## Work required
Set out each line from the following listing that includes the word "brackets".

★ ★ ★ ★ ★

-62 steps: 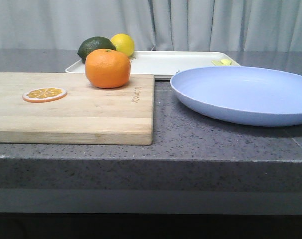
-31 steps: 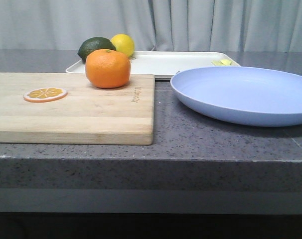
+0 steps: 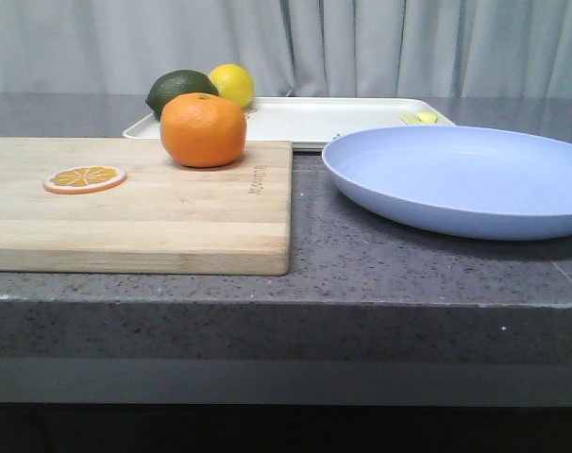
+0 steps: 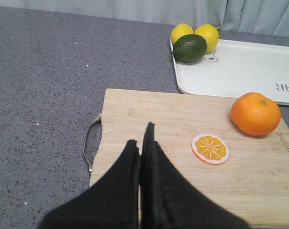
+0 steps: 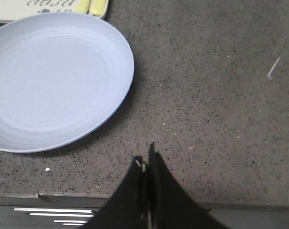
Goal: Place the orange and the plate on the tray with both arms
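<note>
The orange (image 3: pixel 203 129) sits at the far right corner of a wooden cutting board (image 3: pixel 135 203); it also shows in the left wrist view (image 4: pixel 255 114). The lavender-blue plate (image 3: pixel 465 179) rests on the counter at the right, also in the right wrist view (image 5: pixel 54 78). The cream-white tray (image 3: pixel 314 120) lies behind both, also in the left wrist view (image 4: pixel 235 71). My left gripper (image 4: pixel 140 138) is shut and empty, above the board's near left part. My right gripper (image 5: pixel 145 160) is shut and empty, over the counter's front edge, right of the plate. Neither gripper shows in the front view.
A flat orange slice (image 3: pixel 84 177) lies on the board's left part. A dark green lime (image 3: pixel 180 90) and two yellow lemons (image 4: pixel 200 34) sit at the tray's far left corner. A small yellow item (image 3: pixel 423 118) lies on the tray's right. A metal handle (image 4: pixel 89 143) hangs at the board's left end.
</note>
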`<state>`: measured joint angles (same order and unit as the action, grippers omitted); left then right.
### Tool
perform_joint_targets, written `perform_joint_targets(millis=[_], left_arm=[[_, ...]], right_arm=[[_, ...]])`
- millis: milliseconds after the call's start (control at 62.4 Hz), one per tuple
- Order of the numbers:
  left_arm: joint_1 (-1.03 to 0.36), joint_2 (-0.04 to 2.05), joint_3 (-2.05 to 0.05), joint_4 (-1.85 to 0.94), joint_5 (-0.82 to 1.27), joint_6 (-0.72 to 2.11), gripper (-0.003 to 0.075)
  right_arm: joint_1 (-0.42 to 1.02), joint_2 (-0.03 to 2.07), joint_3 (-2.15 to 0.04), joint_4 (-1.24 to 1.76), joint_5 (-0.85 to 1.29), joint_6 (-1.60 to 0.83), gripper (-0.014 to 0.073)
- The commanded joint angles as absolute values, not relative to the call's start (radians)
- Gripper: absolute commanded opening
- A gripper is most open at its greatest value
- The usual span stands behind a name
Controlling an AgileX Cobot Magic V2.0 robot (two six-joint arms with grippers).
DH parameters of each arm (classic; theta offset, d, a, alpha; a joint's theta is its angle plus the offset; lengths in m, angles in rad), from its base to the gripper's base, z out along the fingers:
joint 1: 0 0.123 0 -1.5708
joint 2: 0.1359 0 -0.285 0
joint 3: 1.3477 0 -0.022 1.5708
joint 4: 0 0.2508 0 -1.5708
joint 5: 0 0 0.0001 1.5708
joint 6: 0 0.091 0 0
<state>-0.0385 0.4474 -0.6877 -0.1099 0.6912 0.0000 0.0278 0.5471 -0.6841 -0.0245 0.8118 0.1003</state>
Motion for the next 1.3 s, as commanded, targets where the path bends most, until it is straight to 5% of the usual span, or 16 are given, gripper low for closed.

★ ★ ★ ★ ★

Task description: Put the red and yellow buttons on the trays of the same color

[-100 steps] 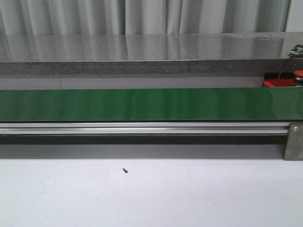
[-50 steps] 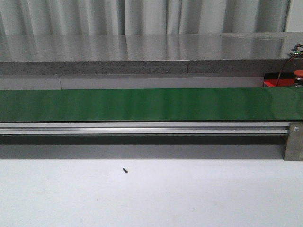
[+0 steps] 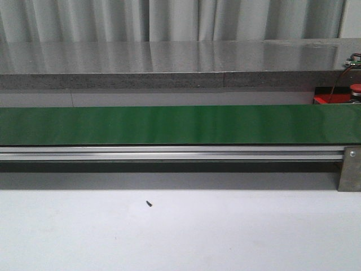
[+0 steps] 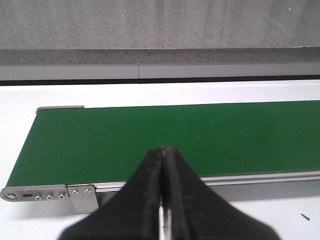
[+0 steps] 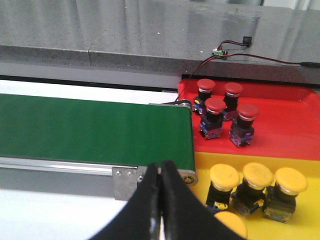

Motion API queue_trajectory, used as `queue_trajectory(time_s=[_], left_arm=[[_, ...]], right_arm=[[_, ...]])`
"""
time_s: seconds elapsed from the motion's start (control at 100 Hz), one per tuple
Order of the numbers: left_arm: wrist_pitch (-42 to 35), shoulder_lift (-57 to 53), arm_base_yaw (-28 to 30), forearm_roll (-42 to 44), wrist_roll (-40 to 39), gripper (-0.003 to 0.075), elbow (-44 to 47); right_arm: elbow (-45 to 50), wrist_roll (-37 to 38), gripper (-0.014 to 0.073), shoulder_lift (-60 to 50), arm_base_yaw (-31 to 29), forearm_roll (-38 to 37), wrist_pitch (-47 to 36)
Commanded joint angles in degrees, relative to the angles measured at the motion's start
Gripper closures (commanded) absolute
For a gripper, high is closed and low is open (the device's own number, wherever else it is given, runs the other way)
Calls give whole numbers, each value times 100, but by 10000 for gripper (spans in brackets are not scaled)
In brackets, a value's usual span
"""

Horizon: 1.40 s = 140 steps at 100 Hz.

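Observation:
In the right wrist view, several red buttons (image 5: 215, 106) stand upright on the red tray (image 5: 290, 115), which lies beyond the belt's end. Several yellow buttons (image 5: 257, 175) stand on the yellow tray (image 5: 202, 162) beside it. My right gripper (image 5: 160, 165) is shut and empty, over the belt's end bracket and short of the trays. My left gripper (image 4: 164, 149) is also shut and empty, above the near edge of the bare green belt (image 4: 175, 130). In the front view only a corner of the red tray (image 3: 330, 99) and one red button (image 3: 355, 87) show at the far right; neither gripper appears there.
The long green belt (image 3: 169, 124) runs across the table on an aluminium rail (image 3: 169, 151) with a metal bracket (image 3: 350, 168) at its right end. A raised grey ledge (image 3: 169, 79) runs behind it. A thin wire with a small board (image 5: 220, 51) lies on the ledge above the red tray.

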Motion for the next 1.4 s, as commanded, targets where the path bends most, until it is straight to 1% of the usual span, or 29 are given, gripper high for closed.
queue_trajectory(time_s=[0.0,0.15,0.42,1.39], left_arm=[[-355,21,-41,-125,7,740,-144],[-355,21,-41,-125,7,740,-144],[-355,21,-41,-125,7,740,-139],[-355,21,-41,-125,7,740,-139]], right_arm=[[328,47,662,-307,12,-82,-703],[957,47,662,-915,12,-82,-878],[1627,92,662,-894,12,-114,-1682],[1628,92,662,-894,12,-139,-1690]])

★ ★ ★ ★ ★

## Written response
Calls give whole numbers, each value times 100, but by 10000 for gripper (spans in brackets are not scaled)
In brackets, a value's usual span

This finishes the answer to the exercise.